## Casualty Prediction

Lindy Castellaw

The goal of this project is the investigate casualty class (Driver or Rider, Pedestrian or Passenger) in accidents in hopes of implementing more safety measures for these classes. The data set has been prepared from manual records of road traffic accident of the year 2017-20 with sensitive information already removed. It has 33 features and 12316 instances of an accident. It also includes weather conditions, type of vehicles, number of casualties and information about them, there are a lot of features in this dataset for analysis. I hope to show casualty traits through visualizations and create an algorithm that can predict the severity of accidents. 

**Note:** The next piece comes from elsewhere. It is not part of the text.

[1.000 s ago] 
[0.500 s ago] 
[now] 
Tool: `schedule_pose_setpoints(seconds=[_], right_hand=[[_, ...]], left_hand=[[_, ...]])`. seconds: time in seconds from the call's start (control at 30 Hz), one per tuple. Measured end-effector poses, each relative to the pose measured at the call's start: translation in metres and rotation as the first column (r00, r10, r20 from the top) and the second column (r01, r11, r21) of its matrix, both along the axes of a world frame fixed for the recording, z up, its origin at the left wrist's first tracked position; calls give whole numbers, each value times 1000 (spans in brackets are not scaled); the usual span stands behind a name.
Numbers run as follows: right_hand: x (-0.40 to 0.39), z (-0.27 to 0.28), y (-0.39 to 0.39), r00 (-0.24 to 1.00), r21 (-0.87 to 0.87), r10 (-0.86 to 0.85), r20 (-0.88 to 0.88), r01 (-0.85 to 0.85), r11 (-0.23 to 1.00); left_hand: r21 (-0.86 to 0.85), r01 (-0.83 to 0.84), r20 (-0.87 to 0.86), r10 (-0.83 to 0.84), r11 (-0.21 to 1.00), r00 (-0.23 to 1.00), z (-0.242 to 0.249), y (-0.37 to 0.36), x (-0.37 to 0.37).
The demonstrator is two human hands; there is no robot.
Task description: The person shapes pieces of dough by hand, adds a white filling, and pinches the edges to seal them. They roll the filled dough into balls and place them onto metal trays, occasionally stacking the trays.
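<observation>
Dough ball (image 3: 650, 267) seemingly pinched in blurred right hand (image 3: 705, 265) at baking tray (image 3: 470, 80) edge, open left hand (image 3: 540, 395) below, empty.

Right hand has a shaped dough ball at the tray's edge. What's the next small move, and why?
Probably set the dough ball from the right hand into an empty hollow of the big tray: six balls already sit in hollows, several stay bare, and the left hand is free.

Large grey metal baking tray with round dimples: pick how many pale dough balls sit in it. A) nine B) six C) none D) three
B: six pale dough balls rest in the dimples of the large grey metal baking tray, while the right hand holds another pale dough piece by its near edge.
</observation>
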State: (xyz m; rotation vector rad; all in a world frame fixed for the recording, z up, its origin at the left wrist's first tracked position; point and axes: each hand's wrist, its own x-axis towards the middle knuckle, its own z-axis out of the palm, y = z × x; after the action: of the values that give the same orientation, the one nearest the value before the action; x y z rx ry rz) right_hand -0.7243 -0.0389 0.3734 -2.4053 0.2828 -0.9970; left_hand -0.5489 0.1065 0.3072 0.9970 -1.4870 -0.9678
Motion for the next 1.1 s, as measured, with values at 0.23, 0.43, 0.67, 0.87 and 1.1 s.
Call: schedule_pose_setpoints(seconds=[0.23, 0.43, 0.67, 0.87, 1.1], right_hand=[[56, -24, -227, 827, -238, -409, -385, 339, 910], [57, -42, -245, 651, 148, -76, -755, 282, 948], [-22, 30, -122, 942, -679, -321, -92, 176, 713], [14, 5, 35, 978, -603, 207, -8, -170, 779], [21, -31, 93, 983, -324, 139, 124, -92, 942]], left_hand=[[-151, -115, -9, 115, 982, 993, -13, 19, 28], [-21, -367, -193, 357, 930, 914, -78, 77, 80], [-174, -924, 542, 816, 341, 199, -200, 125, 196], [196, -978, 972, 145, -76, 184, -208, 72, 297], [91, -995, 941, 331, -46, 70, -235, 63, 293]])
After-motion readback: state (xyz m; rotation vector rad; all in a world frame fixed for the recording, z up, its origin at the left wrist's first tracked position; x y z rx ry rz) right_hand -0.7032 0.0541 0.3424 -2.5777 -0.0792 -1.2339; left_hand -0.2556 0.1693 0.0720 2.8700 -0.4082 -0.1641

There are some questions that can be answered using this data such as:
- Does lighting affect class of casualty?
- Does gender affect severity?
- What are the age group are most likely to be involved in accidents?
- What are the areas with higher accident severity or lower accident severity?

We will be answering few of the questions as I mentioned above. We will also figure out some way to implement the machine learning on this dataset and see what we can come up with.

In [None]:
# Mathematical functions
import math
from scipy import stats 
# Data manipulation
import numpy as np
import pandas as pd

# Plotting and visualization
import matplotlib.pyplot as plt
import seaborn as sns

# Missing data imputation
from sklearn.experimental import enable_iterative_imputer
from sklearn.impute import SimpleImputer, KNNImputer, IterativeImputer
from io import StringIO 

# Categorical data encoding
from sklearn.preprocessing import LabelEncoder

# Train-test split and k-fold cross validation
from sklearn.model_selection import train_test_split

# Feature selection
from sklearn.feature_selection import SelectKBest, chi2, mutual_info_classif


# Classification algorithms
from sklearn.tree import DecisionTreeClassifier
from sklearn.ensemble import RandomForestClassifier, ExtraTreesClassifier

# Model evaluation
from sklearn import metrics
from sklearn.metrics import f1_score
from sklearn.metrics import mean_squared_error
# Explainable AI
!pip install --quiet shap==0.39.0
import shap

# Warning suppression
import warnings
warnings.filterwarnings('ignore')
import acquire
import prepare 
from functions import split, feature_chi2

Acquire data from csv and run it through the prep_data function. We prepared the df by:

- Fill missing values with the mode of the column
- Grouping outliers
- Encode Categorical columns
- Dropping columns we dont need
- Casualty_class is encoded to 1 - 'Driver or rider', 2 - 'Pedestrian', 3 - 'Passenger'

After preparing the data we are left with 32 columns and 12,316 rows to explore.


In [None]:
get = acquire.get_data()

In [None]:
df = prepare.prep_data(get)
df.head()

### Explore 

First we must split the data to train, validate and test by using the Split function.

In [None]:
train, X_train, X_validate, X_test, y_train, y_validate, y_test = split(df, stratify_by='Casualty_class')
train.head()

In [None]:
sns.countplot(x="Age_band_of_casualty", data=train, hue="Casualty_class")
plt.title('Age of casualty vs. Class')

In [None]:
fig, ax =plt.subplots(1,2,figsize = (15,8))
sns.despine(top=True, right=True, left=False, bottom=False)
ax1 =sns.countplot("Casualty_class", hue="Sex_of_casualty_Male", 
              palette="magma", data=train, ax=ax[0])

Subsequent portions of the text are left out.